Participants received two trials at each list length, beginning with 2-items per series. Testing continued until the participant failed both items at a given span length, and span was calculated as the maximum list length for which the participant was successful on at least one trial. Impaired digit span was defined as a forward digit span <5.
Magnetic Resonance Imaging (MRI)
Patients underwent MRI within 48 h of being admitted to the hospital (within 24 h of behavioral testing). The MRI protocol included the following: Axial T2 and Fluid Attenuated Inversion Recovery (FLAIR; to evaluate for old lesions), Diffusion-Weighted Imaging (DWI) to identify the site of acute infarct; susceptibility weighted imaging (SWI; to evaluate for hemorrhage); and high-resolution magnetization-prepared rapid acquisition with gradient echo (MPRAGE) to register to the MNI atlas; and dynamic-susceptibility contrast echo-planar Perfusion Weighted Imaging (PWI). For PWI, 20 cc of Gadolinium was power-injected at 5 cc/s. All scans were acquired parallel to the anterior commissure-posterior commissure line.

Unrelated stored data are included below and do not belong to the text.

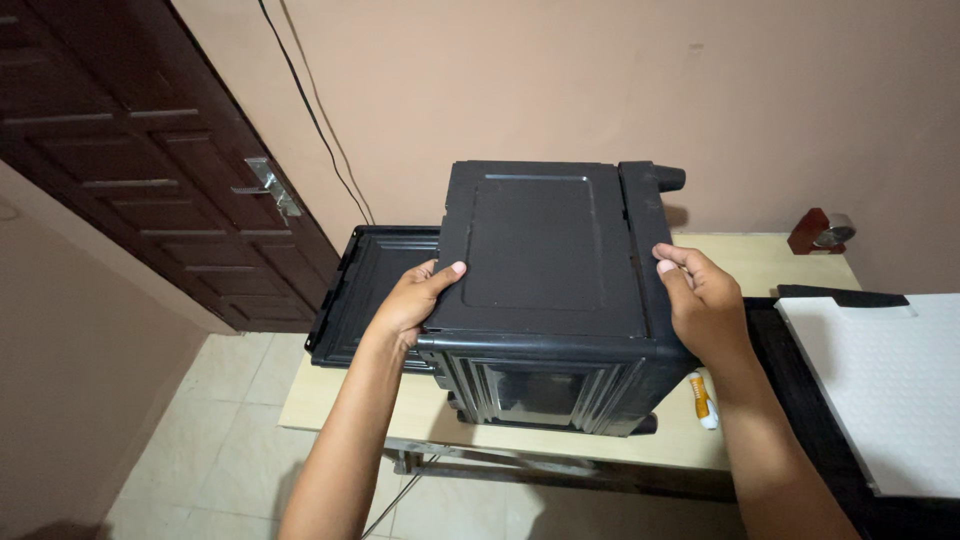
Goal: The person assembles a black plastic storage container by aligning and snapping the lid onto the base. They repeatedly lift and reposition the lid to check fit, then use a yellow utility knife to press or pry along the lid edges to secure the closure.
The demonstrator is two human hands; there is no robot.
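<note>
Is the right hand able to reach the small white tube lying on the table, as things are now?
Probably yes, once it lets go. The right hand grips the black case, and the white tube lies on the table just below that wrist, with nothing over it.

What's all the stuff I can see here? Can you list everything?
case: one, black, on the table, held at both sides
panel: one, black, flat on the table, left of the case
table: one, pale wood
tube: one, white and orange, on the table by the case
tape dispenser: one, dark red, far right corner
board: one, white, right edge
door: one, dark brown, left
left hand: one, grip on the case's left side
right hand: one, grip on the case's right side
</note>
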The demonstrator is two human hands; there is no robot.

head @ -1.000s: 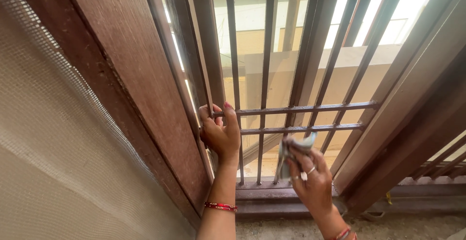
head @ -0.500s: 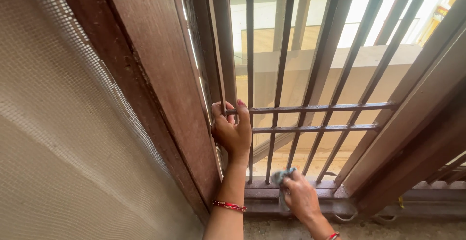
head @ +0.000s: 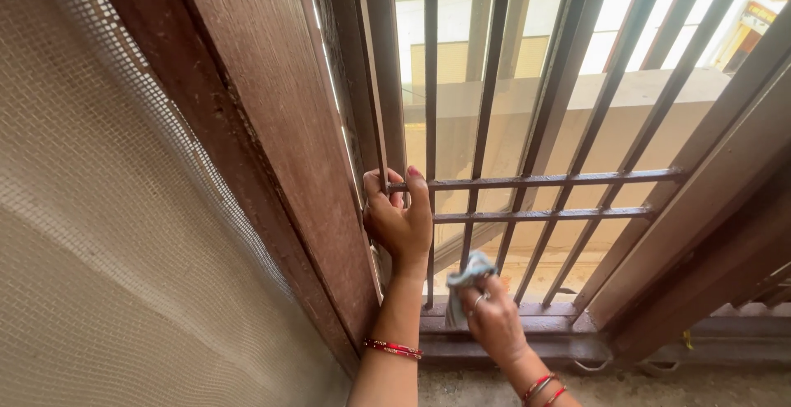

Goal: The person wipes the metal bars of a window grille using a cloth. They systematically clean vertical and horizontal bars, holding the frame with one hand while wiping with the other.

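Head view: left hand grips grille bar; right hand clutches cloth.

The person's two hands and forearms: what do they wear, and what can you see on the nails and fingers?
Both forearms are bare, with no sleeves in view. The left hand has red-painted nails, and red bangles with a gold-coloured pattern circle its wrist. The right hand wears a silver-coloured ring on one finger and thin red and metallic bangles at the wrist. No watch or gloves show.
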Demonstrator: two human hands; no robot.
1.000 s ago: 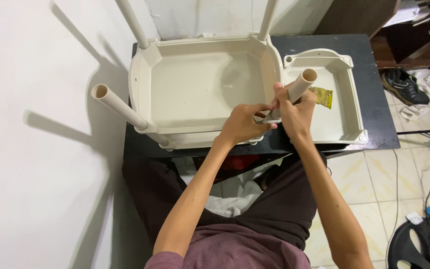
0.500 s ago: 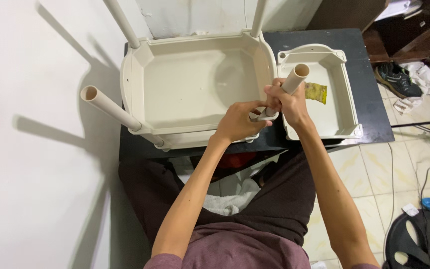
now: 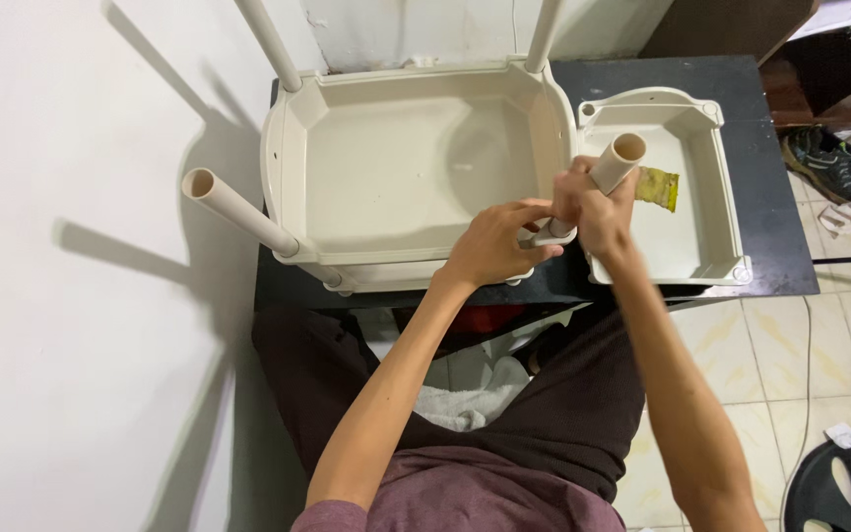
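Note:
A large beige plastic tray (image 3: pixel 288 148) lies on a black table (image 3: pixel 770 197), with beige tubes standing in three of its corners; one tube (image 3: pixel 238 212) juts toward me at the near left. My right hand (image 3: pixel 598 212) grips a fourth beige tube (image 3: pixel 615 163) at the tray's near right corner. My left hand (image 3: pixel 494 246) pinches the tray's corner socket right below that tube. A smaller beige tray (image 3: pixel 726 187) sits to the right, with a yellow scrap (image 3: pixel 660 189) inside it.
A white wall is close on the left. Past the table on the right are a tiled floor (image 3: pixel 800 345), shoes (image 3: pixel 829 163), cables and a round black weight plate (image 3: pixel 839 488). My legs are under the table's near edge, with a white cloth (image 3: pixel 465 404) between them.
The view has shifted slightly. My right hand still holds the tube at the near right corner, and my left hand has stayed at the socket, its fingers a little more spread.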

To identify areas of dense ischemia/infarct, the areas that were bright on DWI and dark on apparent diffusion coefficient (ADC) were manually drawn using MRICron. For PWI scans, dysfunction was indicated by >4 s delay in time to peak (TTP) arrival of Gadolinium in a voxel, compared to the homologous voxel in the right hemisphere. Four seconds delay in TTP corresponds to dysfunctional tissue as defined by positron emission tomography (PET; Sobesky et al., 2004; Zaro-Weber et al., 2010). The segmented “lesion” was dysfunctional tissue that was either infarcted on DWI/ADC and/or hypoperfused on PWI. In some acute stroke cases the infarct is larger than the area of hypoperfusion (when there has been immediate reperfusion), and in others, the area of hypoperfusion extends beyond the infarct. A group map of affected voxels in our sample is provided in Figure 1.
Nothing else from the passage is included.